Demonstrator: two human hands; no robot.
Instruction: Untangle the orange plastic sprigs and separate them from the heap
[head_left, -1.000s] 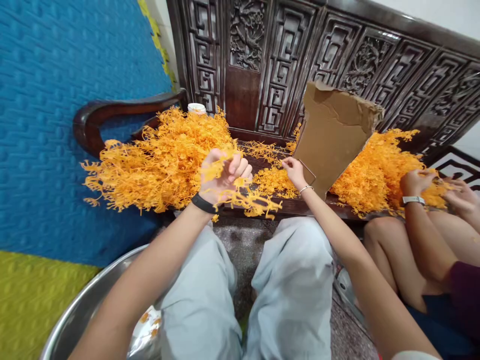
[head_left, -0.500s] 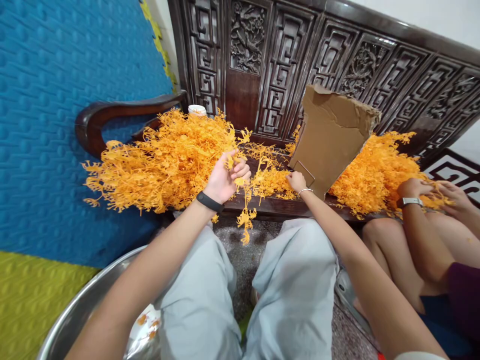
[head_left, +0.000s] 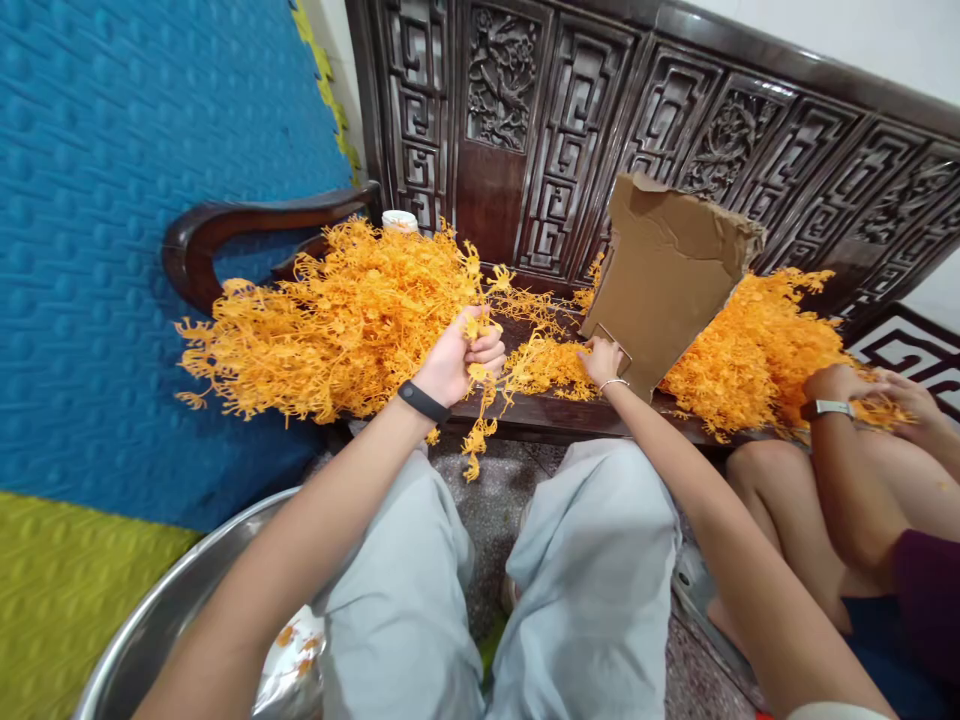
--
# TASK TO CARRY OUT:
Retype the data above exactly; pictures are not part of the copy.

# RESPONSE:
Demonstrator: two human hands; no robot.
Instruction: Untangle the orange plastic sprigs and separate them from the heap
[head_left, -1.000s] 
[head_left, -0.500s] 
[head_left, +0.000s] 

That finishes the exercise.